Their website, the 24/7 ads on the radio, the billboards, none of them encourage tipping. The news releases re:driver compensation from Uber say that partners are raking it in, as is.


----------



## Havoc (Nov 10, 2016)

Shangsta said:


> A lot of it is education. Uber tells them tip is included. They see an upfront fare which is much less than what we get. Dont assume they are out to stiff you although many do





I_Like_Spam said:


> Exactly correct, the impression that Uber passengers have received from the company is that tipping is a major faux pas when riding Uber.
> 
> Their website, the 24/7 ads on the radio, the billboards, none of them encourage tipping. The news releases re:driver compensation from Uber say that partners are raking it in, as is.


Obviously you two didn't read my very first sentence!! Which read:



Havoc said:


> I (have) been driving for *Lyft *part time for about six weeks. *And only Lyft* as to the *main reason,* *the in app tip option*.


----------



## wk1102 (Dec 25, 2015)

Shangsta said:


> A lot of it is education. Uber tells them tip is included. They see an upfront fare which is much less than what we get. Dont assume they are out to stiff you although many do


Bullshit, they know especially bartenders and servers. Even if they thought a small % was a tip, they work for tips. It's a goddamm insult when a server/bartender or anyone else in the service industry doesn't tip.


----------



## Shangsta (Aug 15, 2016)

wk1102 said:


> Bullshit, they know especially bartenders and servers. Even if they thought a small % was a tip, they work for tips. It's a goddamm insult when a server/bartender or anyone else in the service industry doesn't tip.


Again, if they dont know we are making low wages why would they tip when Uber discourages it? educate them if you want a tip. sitting and crying about it on a forum does you no good


----------



## wk1102 (Dec 25, 2015)

Shangsta said:


> Again, if they dont know we are making low wages why would they tip when Uber discourages it? educate them if you want a tip. sitting and crying about it on a forum does you no good


Who is crying?

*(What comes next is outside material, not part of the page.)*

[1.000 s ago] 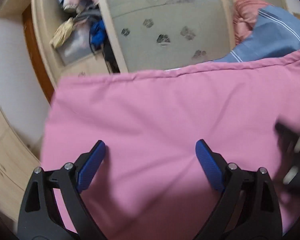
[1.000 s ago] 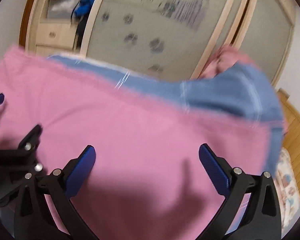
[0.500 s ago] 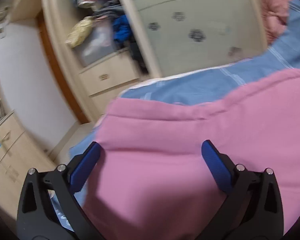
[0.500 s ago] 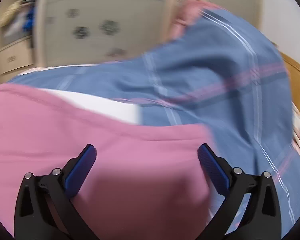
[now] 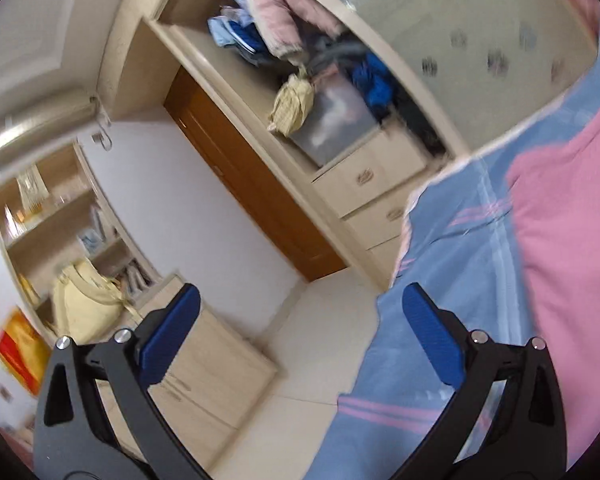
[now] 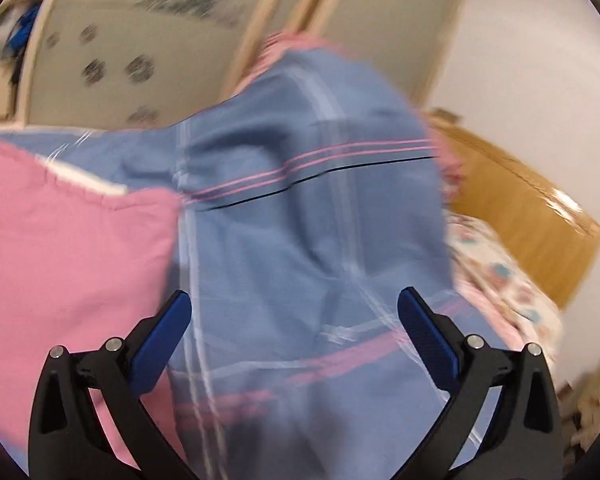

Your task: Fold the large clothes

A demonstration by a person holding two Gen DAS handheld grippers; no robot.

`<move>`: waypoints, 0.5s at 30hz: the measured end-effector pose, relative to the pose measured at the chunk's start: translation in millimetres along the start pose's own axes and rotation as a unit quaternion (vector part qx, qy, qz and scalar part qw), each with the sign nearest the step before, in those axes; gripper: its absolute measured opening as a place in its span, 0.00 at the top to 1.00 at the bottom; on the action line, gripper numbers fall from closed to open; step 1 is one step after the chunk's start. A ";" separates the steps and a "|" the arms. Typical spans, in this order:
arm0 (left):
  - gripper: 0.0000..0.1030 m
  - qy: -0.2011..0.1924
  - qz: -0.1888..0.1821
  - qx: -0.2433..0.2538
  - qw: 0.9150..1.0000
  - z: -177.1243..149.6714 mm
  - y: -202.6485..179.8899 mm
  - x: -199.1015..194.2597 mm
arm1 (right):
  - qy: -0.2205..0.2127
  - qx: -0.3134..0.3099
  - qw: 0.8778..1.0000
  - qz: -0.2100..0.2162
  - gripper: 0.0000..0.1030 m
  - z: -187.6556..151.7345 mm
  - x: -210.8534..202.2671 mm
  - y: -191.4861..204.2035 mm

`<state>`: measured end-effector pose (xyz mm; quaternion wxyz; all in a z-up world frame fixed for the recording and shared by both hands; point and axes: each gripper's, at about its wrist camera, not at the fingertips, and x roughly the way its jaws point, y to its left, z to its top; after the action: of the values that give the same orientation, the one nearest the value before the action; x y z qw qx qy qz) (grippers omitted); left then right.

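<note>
Left gripper [image 5: 300,320]: jaws spread wide, nothing held between the blue pads [image 5: 168,336]; seen over the floor and the edge of the bed.
Right gripper [image 6: 296,328]: jaws spread wide, nothing gripped; blue pads [image 6: 428,344] seen above the bedding.
Pink garment [image 6: 68,264]: laid flat on the bed, at the left in the right wrist view and at the far right in the left wrist view [image 5: 572,264]; its upper edge is seen as a hemmed seam; not touched by either gripper.
Blue plaid sheet [image 6: 300,220]: spread under and beside the pink garment, crossed by pink and white stripes; bunched higher toward the far end. In the left wrist view [image 5: 452,272] it is seen hanging over the bed edge.
Tiled floor [image 5: 320,360]: pale, recorded beside the bed.
Low cabinet [image 5: 216,368]: light wood, near the left pad.
Floral bedding [image 6: 504,280]: noted at the right, beyond the sheet.
Wooden headboard [image 6: 520,204]: behind the floral bedding, against the white wall.
Wardrobe [image 5: 360,176]: open section with drawers and piled clothes [image 5: 276,28]; sliding door [image 6: 140,40] with dark paw-like marks. Both views blurred.
</note>
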<state>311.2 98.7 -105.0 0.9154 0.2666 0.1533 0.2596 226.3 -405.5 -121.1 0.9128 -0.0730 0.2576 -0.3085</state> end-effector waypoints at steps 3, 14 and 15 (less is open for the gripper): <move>0.02 0.014 -0.114 -0.119 0.986 -0.8 44.6 -65.9 | -0.029 0.073 0.993 0.085 0.01 -4.6 -74.3 -22.4; 0.02 0.036 -0.355 -0.206 0.911 -35.7 91.7 -252.4 | -0.002 0.070 0.952 0.299 0.01 -26.2 -260.1 -17.0; 0.02 0.034 -0.364 -0.203 0.908 -38.1 90.2 -260.9 | -0.008 0.065 0.956 0.286 0.01 -31.4 -268.7 -12.5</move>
<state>46.3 34.2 -47.6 0.9749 -0.0086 0.2152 -0.0573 21.6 -253.3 -30.1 0.9677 0.0611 0.2396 -0.0497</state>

I'm telling you, I think it's piss poor and unacceptable for a server/bartender/hairdresser/valet guy To not tip regardless of what Uber promotes.

Tipping is almost never required anywhere.

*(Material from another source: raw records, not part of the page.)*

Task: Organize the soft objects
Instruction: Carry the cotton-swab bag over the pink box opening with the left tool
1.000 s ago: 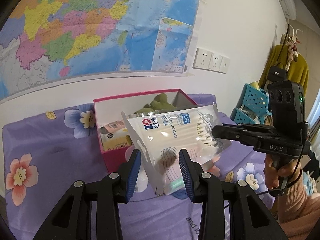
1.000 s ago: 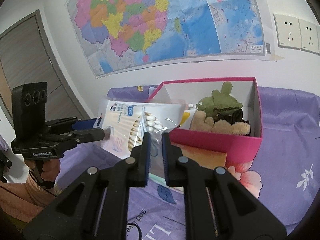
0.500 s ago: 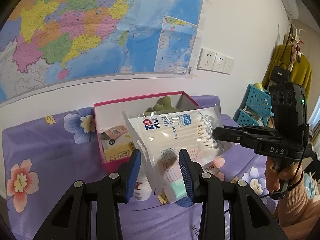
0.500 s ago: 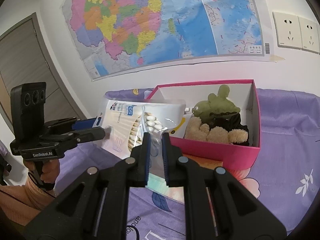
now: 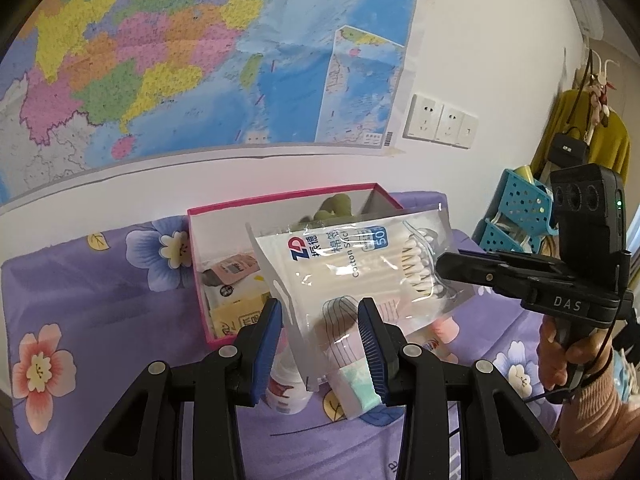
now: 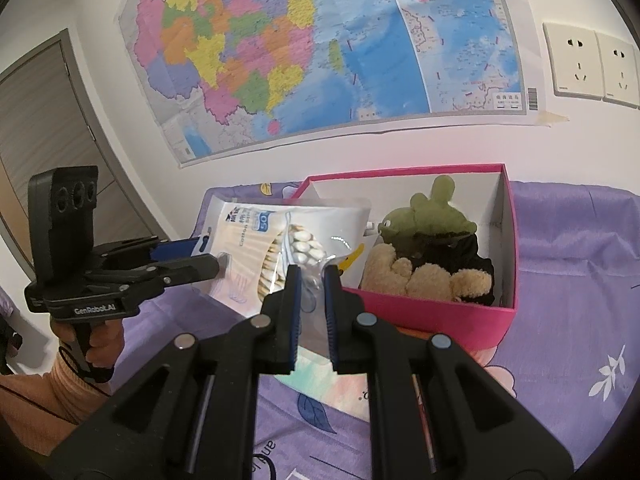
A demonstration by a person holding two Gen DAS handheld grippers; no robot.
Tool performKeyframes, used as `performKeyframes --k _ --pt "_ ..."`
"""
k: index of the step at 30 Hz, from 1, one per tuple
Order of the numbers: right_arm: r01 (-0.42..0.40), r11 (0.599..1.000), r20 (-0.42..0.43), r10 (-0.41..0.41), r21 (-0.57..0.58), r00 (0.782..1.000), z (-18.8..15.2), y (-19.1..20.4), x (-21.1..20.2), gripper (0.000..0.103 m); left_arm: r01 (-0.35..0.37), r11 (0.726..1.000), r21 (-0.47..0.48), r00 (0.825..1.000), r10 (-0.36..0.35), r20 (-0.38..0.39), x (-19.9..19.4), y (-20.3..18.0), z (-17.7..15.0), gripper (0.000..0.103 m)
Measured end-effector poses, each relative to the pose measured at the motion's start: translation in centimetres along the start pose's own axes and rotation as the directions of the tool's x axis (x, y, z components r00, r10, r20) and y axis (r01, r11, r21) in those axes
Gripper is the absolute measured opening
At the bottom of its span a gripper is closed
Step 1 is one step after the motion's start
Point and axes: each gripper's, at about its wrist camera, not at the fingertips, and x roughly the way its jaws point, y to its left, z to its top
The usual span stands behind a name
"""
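A clear bag of cotton swabs (image 5: pixel 360 272) hangs in the air in front of a pink box (image 5: pixel 280 200). My right gripper (image 6: pixel 309 276) is shut on the bag's right end (image 6: pixel 312 256). My left gripper (image 5: pixel 320 312) is open, its blue pads on either side of the bag's lower left corner, and the bag hangs between them. The pink box (image 6: pixel 508 248) holds a green plush toy (image 6: pixel 432 216), a tan plush (image 6: pixel 424 280), something black, and small packets (image 5: pixel 236 296).
The box stands on a purple flowered cloth (image 5: pixel 92 304) against a white wall with a map (image 5: pixel 160 60). A small white bottle (image 5: pixel 286 384) and a pale green pack (image 5: pixel 360 384) lie on the cloth below the bag. A blue basket (image 5: pixel 520 208) stands at the right.
Both grippers and the bag have risen a little; the box sits lower in both views. The right gripper's hold on the bag is unchanged, and the left gripper stays open.
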Motion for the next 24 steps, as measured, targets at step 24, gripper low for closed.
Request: performKeyframes --k 24 --pt "-0.002 0.999 0.000 0.002 0.039 1.000 1.1 -1.7 1.4 0.014 -0.013 1.000 -0.011 1.000 0.013 -0.022 2.3 0.8 1.4 0.039"
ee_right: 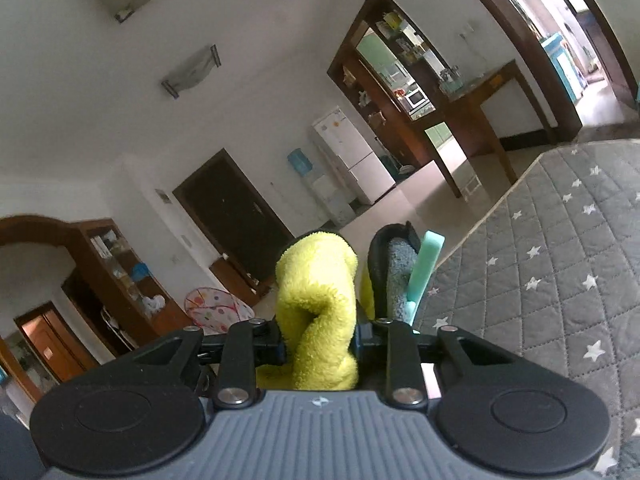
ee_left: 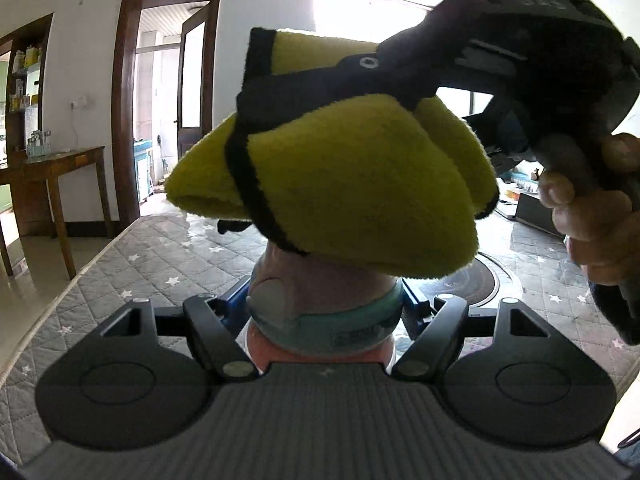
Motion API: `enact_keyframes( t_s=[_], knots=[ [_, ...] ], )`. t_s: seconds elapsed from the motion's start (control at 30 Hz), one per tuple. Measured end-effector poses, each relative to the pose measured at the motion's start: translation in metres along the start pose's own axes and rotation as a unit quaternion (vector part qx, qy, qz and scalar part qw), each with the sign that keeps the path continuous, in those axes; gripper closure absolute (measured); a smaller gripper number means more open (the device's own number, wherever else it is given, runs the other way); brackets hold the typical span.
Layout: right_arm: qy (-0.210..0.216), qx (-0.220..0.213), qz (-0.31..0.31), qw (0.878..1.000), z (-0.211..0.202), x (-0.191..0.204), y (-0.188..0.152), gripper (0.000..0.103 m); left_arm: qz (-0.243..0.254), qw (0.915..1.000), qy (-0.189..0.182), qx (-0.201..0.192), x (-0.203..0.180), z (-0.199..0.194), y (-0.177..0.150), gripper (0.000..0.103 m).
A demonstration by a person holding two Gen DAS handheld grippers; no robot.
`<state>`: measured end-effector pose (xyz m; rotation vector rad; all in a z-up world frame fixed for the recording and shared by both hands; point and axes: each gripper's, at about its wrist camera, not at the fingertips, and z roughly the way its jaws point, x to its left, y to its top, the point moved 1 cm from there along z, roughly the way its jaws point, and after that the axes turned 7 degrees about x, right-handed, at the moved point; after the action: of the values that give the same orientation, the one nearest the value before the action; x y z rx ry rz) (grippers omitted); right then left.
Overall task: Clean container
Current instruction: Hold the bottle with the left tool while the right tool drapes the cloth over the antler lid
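In the left wrist view my left gripper (ee_left: 324, 308) is shut on a pale pink container (ee_left: 320, 284) with a teal band and a grey tab. A yellow cloth with black trim (ee_left: 352, 184) lies over the container's top and hides it. My right gripper (ee_left: 256, 92) comes in from the upper right, shut on that cloth, held by a hand (ee_left: 592, 216). In the right wrist view the right gripper (ee_right: 320, 336) pinches the yellow cloth (ee_right: 320, 300). A grey side of the cloth and a teal edge (ee_right: 424, 268) show just beyond it.
A grey quilted mat with white stars (ee_left: 160, 264) covers the surface below, with its edge at the left. A dark round disc (ee_left: 476, 284) lies on it behind the container. A wooden side table (ee_left: 60, 168) and a doorway (ee_left: 168, 92) stand beyond.
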<state>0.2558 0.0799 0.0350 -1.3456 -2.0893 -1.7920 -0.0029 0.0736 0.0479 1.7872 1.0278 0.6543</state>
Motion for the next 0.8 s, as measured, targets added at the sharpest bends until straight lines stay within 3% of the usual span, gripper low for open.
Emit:
enact_keyframes(
  t_s=[0.37,0.67,0.8],
  knots=[
    [-0.079,0.01,-0.11,0.991,-0.021,0.051,-0.017,0.079,-0.002,1.0,0.002,0.002,0.002,0.001,0.001,0.029],
    [-0.111,-0.049,-0.094,0.988,-0.038,0.056,-0.007,0.079,-0.006,1.0,0.003,0.003,0.002,0.002,0.002,0.029],
    [-0.081,-0.069,-0.072,0.992,-0.043,0.05,0.005,0.079,-0.002,1.0,0.004,0.004,0.001,0.003,0.002,0.029]
  ],
)
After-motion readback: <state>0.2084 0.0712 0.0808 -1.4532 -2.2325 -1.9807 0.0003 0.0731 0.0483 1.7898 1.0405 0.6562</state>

I'll give the benifit of the doubt and assume they have not heard or read anything that has been written re Uber, tipping and our pay. Just the fact that they are in the service industry and rely on tips to pay their bills is enough. I don't give a rats ass if the bartender thinks we keep the entire fare... It's a God damn insult when they do not tip.

In this case, OP clearly states it was a Lyft ride. Lyft encourages tipping and makes tipping available in app. This same bartender would spit in your drink for stiffing her on a tip...


----------



## Blackout 702 (Oct 18, 2016)

So your "worst non-tipper" was someone who paid you for a ride, made pleasant conversation, asked about your day, and apologized for making you work later than you had planned? Wow. You should have pepper sprayed her.


----------



## Havoc (Nov 10, 2016)

Blackout 702 said:


> So your "worst non-tipper" was someone who paid you for a ride, made pleasant conversation, asked about your day, and apologized for making you work later than you had planned? Wow. You should have pepper sprayed her.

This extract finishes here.